Step 2: An IDT is used to transfer the non-voting stock to Ken. Joe creates the IDT and sells all 10,000 shares of his non-voting stock to the trust for $4.2 million. The IDT now owns the non-voting stock, and Joe has a $4.2 million note receivable (payable from the IDT). The cash flow of Success Co. (which must be or become an S corporation) is used to pay off the note, plus interest.
Ken is the beneficiary of the IDT. When Joe’s note is paid off, the trustee will distribute the non-voting stock to Ken. Then, Ken buys the 100 voting shares from Joe for a nominal price (say $1,000). Ken now owns 100 percent of Success Co. In addition, the IDT can purchase insurance on Ken, so that in the event of his death, the insurance proceeds would pay any amount still due Joe.
So what is an IDT? It is the same as any other irrevocable trust, with one big difference:
The trust is not recognized for income tax purposes.
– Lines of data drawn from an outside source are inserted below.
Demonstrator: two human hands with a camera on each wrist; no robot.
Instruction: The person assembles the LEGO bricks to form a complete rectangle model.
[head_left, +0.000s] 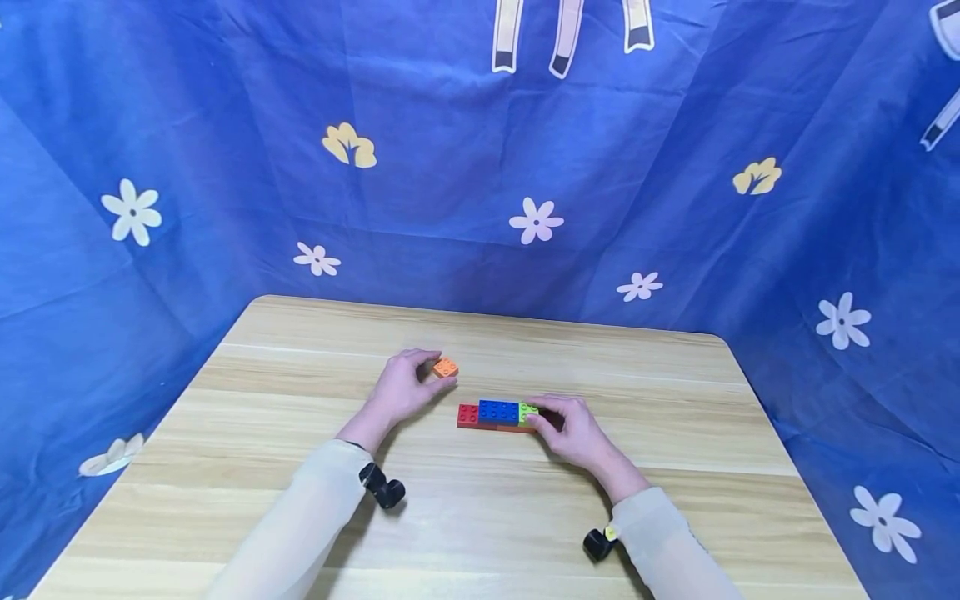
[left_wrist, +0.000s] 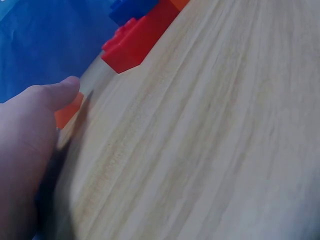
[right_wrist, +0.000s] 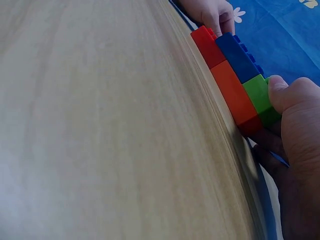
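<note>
In the head view, my left hand (head_left: 401,385) has its thumb and a finger at opposite sides of a small square orange brick (head_left: 446,367), pinching it at the table. The left wrist view shows my thumb (left_wrist: 57,95) covering part of that brick (left_wrist: 67,112). My right hand (head_left: 573,429) holds the right end of a two-layer brick block, pinching the lime green brick (right_wrist: 261,97). Beside the green one sits a blue brick (head_left: 498,411) on the upper layer. A red brick (head_left: 467,414) forms the left end, and an orange brick (right_wrist: 235,95) lies beneath the green.
Both hands work over a light wood-grain table (head_left: 480,525). A blue cloth (head_left: 435,192) with flowers hangs behind it and along its sides. Black cameras are strapped to the left wrist (head_left: 382,486) and the right wrist (head_left: 598,544).
</note>
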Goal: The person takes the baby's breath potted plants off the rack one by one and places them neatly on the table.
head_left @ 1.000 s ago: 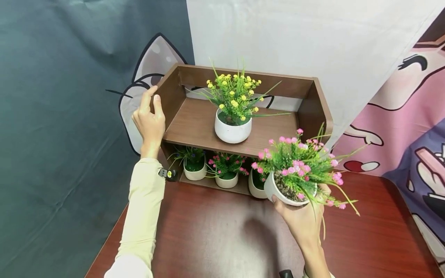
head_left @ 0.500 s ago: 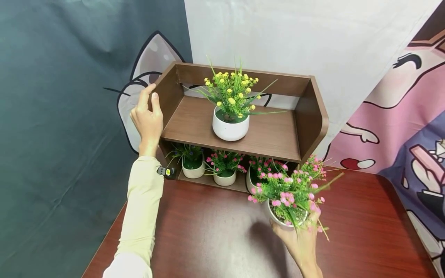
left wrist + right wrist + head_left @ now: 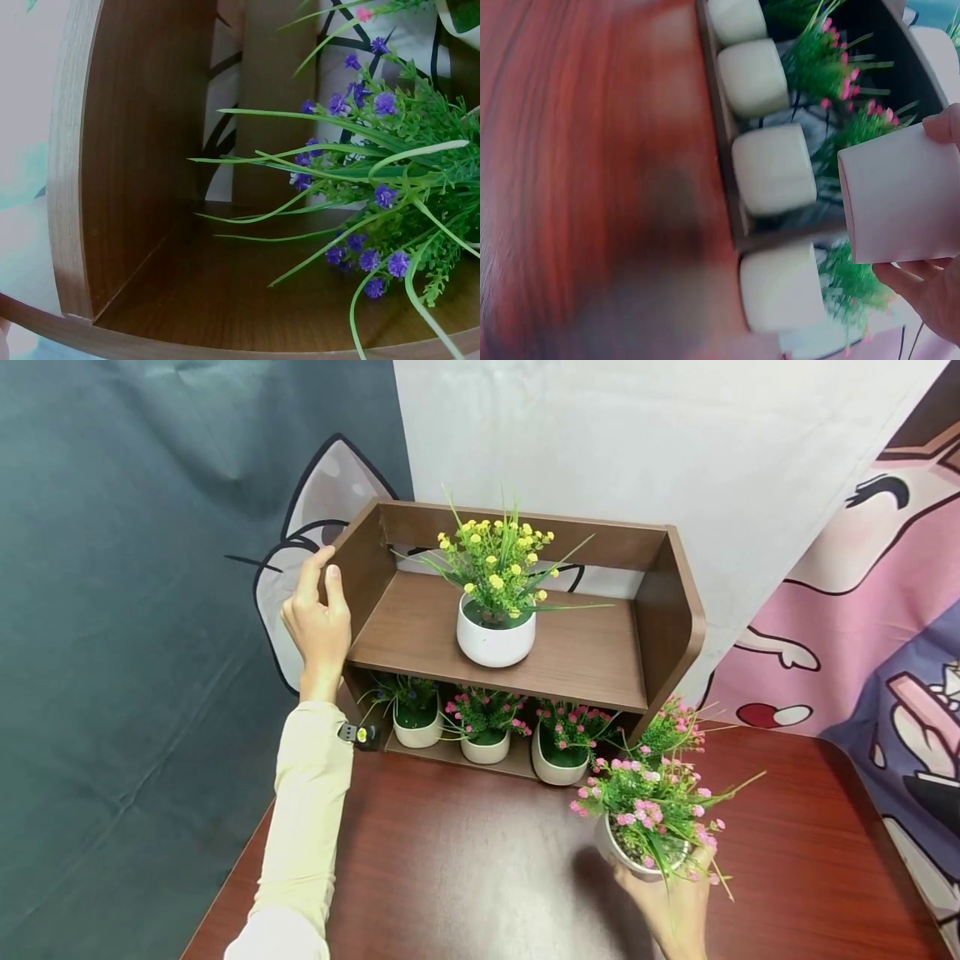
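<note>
My left hand holds the front edge of the left side panel of a brown two-tier shelf, thumb on the inner side. My right hand grips a white flowerpot from beneath and around its side. Pink flowers and green blades fill this pot, which is raised above the table and slightly tilted. On the upper tier stands a white pot with yellow flowers. The left wrist view shows purple flowers on the lower tier; the left hand is largely out of that view.
More white pots stand along the lower tier, among them a pink-flowered one at the right. Another pot stands on the red-brown table just outside the shelf's right end. Printed curtains hang behind and beside.
My right hand has carried the pink-flowered pot down and toward me from the shelf's right front, then slightly right, uncovering the lower pot behind. My left hand has stayed on the panel.
</note>
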Available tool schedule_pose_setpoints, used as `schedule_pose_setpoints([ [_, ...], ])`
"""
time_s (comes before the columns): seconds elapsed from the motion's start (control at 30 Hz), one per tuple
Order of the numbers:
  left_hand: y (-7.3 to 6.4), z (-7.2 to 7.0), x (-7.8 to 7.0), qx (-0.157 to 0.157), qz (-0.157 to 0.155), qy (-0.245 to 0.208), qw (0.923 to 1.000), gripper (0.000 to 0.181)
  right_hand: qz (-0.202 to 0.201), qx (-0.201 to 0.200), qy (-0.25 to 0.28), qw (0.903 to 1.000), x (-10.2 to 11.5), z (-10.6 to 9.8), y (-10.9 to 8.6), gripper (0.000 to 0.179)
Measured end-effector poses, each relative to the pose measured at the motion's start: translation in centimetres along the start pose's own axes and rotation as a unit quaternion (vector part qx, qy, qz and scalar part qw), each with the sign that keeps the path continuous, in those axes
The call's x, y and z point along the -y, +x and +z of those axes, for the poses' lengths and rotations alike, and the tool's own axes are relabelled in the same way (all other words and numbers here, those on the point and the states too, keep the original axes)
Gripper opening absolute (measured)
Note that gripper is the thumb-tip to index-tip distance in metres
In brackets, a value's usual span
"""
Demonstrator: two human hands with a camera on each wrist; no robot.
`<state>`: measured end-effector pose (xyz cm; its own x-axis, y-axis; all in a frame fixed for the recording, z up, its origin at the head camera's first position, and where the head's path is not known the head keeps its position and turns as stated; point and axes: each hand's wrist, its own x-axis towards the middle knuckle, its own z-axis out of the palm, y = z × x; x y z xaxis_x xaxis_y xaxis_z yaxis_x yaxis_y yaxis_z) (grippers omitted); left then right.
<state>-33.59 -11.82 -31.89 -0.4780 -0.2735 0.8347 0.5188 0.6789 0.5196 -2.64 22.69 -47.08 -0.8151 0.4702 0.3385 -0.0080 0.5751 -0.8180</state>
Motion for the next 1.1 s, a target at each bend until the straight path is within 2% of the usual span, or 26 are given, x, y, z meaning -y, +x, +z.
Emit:
schedule_pose_setpoints([
  [0.03, 0.0, 0.0, 0.0, 0.0, 0.002, 0.0, 1.0, 0.026, 0.029, -0.042, -0.073, 0.996, -0.2, -0.2, -0.2, 0.101],
  [0.17, 0.0, -0.1, -0.1, 0.004, 0.004, 0.0, 1.0, 0.026, 0.048, -0.049, -0.136, 0.9883, -1.6, -1.2, -0.4, 0.096],
  [0.33, 0.0, -0.2, -0.1, 0.005, -0.001, -0.003, 1.0, 0.026, 0.058, -0.079, -0.132, 0.9864, -2.9, -2.2, -0.2, 0.097],
  [0.53, 0.0, -0.3, -0.3, 0.009, 0.011, -0.002, 0.9999, 0.027, 0.057, -0.122, -0.122, 0.9834, -4.5, -3.1, 0.4, 0.095],
  [0.7, 0.1, -0.3, -0.3, 0.008, 0.01, -0.004, 0.9999, 0.027, 0.088, -0.163, -0.083, 0.9792, -8.4, -3.1, 0.9, 0.105],
  [0.8, 0.1, -0.3, -0.2, 0.011, 0.012, -0.003, 0.9999, 0.027, 0.092, -0.176, -0.08, 0.9769, -10.4, -3.3, 1.5, 0.106],
  [0.93, 0.1, -0.2, -0.1, 0.013, 0.005, -0.003, 0.9999, 0.027, 0.106, -0.177, -0.08, 0.9752, -11.1, -3.7, 2.3, 0.103],
  [1.1, 0.2, -0.3, -0.3, 0.011, 0.01, -0.005, 0.9999, 0.027, 0.132, -0.167, -0.086, 0.9733, -9.8, -4.0, 3.4, 0.1],
])
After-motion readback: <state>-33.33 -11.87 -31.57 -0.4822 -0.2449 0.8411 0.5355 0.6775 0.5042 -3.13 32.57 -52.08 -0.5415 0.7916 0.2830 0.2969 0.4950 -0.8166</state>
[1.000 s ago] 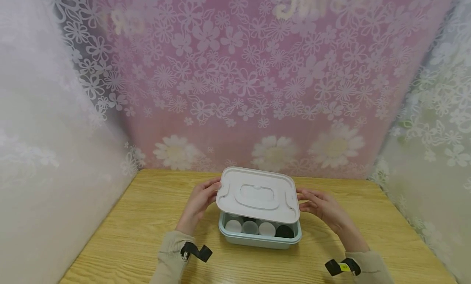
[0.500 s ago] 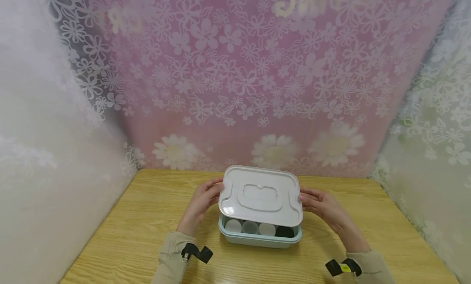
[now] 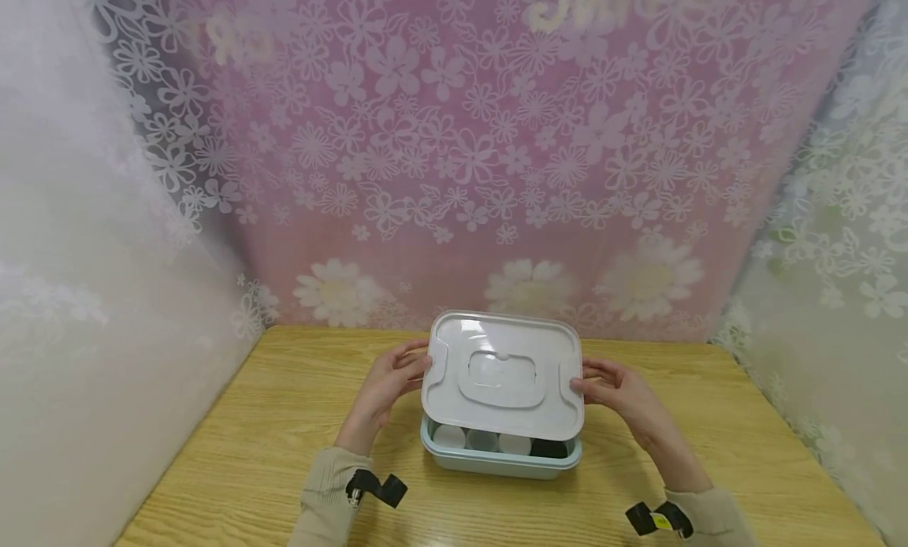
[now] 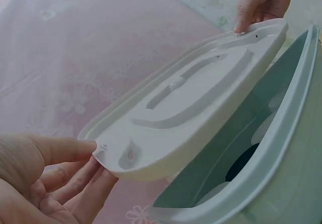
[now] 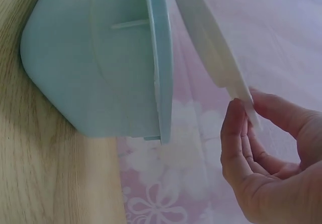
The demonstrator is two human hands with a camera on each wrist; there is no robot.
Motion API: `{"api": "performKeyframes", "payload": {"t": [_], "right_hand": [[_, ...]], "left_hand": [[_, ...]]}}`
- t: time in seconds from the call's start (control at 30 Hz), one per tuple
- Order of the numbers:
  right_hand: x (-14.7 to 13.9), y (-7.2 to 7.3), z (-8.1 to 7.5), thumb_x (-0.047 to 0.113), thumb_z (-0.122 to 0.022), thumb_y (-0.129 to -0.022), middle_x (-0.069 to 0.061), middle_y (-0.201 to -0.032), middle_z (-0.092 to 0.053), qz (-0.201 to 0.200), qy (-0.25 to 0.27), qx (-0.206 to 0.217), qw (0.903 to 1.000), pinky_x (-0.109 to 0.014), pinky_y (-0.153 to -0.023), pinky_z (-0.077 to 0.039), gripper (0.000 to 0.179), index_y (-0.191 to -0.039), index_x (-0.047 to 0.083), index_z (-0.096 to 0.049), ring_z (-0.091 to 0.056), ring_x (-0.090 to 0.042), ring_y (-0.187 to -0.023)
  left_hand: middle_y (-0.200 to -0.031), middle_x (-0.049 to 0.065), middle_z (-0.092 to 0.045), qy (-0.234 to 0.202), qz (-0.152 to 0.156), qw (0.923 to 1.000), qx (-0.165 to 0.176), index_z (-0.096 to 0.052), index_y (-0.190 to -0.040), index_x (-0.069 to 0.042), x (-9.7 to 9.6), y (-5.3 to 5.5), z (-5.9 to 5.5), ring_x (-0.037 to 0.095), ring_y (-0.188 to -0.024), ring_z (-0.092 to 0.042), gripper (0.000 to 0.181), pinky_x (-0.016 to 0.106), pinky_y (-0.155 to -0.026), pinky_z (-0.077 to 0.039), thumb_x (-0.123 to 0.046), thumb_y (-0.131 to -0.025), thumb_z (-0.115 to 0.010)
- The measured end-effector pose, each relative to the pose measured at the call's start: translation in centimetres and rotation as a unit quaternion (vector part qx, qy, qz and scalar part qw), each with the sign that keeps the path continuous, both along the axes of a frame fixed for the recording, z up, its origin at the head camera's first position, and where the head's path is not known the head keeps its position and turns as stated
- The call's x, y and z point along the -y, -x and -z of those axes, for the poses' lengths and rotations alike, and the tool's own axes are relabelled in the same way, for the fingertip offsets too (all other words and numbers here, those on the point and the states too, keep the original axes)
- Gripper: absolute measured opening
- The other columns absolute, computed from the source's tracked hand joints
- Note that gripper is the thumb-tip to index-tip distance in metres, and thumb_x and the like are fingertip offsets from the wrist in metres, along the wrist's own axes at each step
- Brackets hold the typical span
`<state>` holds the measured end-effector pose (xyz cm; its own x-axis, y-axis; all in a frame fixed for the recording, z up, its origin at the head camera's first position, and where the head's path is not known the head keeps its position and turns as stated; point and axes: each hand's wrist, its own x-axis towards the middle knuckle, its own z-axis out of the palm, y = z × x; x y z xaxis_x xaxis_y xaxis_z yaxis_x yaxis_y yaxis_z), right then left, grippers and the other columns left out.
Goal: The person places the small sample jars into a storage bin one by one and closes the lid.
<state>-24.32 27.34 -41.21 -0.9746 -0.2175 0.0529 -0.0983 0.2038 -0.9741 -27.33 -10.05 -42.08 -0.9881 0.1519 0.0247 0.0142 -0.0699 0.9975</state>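
A white plastic lid with a recessed oval in its top is held over a pale blue storage box. My left hand pinches its left edge between thumb and fingers, as the left wrist view shows. On the opposite edge my right hand pinches it, thumb on top and fingers beneath in the right wrist view. The lid is raised above the rim, with a gap between them. Along the box's near side, white round tops and a black one show; the lid hides the rest.
The box stands on a wood-grain table. Pink flowered cloth hangs behind the table's back edge, with pale patterned cloth on both sides. Each sleeve carries a black wrist strap.
The lid has shifted slightly right, and its near edge now covers more of the contents. My right thumb has come onto the lid's top. The box has stayed put.
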Motion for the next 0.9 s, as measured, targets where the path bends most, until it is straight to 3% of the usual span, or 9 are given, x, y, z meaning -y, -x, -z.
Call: {"api": "performKeyframes", "payload": {"t": [0.3,0.67,0.9], "right_hand": [[0.9,-0.4,-0.4,0.011,-0.071,-0.096,-0.007,-0.108,-0.066,0.045,-0.012,-0.053,0.9975,-0.033,-0.083,-0.062,0.054,-0.139,-0.012,-0.049,-0.071,-0.009,-0.09],[1.3,-0.9,-0.5,0.019,-0.075,-0.094,0.009,-0.102,-0.069,0.117,-0.05,-0.128,0.9836,-0.021,-0.082,-0.056,0.041,-0.129,-0.001,-0.064,-0.065,-0.007,-0.094],[1.5,-1.2,-0.8,0.014,-0.075,-0.094,0.011,-0.102,-0.071,0.133,-0.031,-0.17,0.976,-0.014,-0.086,-0.053,0.034,-0.123,-0.001,-0.067,-0.066,-0.006,-0.094]], "left_hand": [[-0.128,0.02,-0.067,-0.002,-0.015,0.9996,-0.023,-0.059,-0.139,-0.004,0.1,-0.1,-0.2,0.026,-0.109,-0.069,0.042,0.041,-0.094,-0.059,-0.013,-0.099,-0.067],[-0.126,0.015,-0.068,0.003,-0.046,0.9985,-0.03,-0.064,-0.132,-0.003,0.0,-0.3,-0.6,0.026,-0.11,-0.068,0.041,0.043,-0.099,-0.057,-0.027,-0.099,-0.068],[-0.126,0.012,-0.067,-0.024,-0.051,0.9981,-0.024,-0.066,-0.129,-0.002,-0.1,-0.3,-0.9,0.025,-0.115,-0.065,0.039,0.042,-0.101,-0.055,-0.029,-0.101,-0.066]]}}
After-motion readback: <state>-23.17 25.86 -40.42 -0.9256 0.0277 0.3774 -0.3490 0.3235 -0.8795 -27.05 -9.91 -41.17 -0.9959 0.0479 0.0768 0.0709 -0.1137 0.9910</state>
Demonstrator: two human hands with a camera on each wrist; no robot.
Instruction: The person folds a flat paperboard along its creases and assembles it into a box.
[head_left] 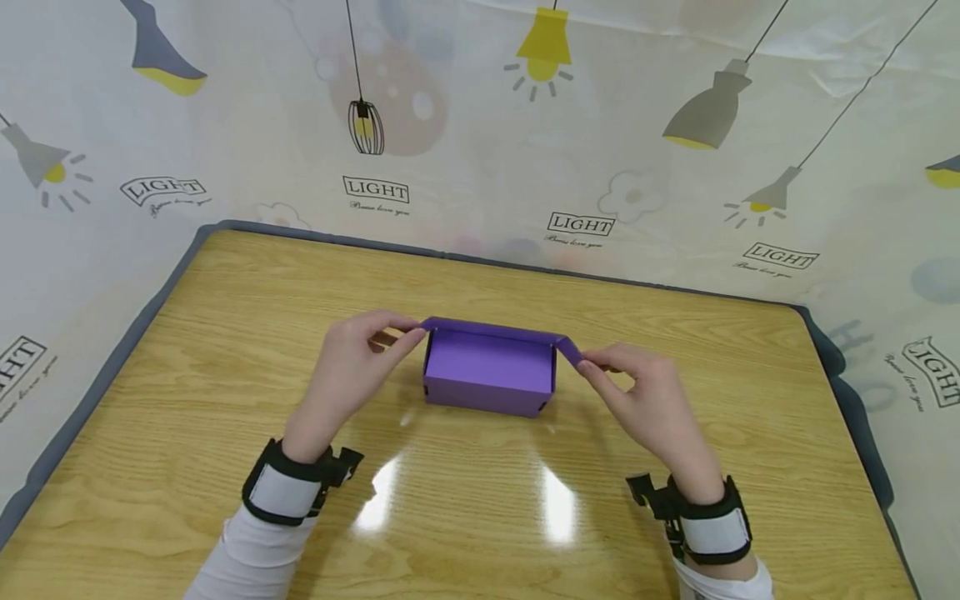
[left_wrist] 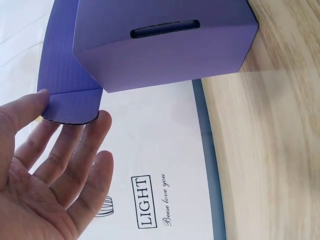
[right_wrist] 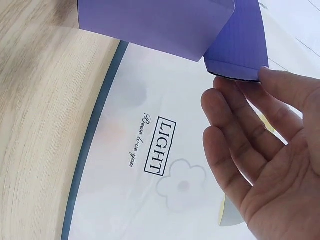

The result under the Internal Revenue Code is that every penny the seller receives is tax-free—no capital gains tax on the note payments and no income tax on the interest income.
An IDT can also be used to buy out fellow stockholders, to transfer the business to your child and to transfer to more than one employee or child.
When your children are involved, an IDT offers several advantages:
• The fair market value of the non-voting stock can be discounted by about 40 percent.
• You can gift or sell all or a portion of the stock (voting and non-voting) to the IDT.
• The trustee of the IDT can be instructed to keep possession of the non-voting and the voting stock (if in the trust). This way, if your beneficiary child gets divorced, his/her spouse will have no interest in the stock.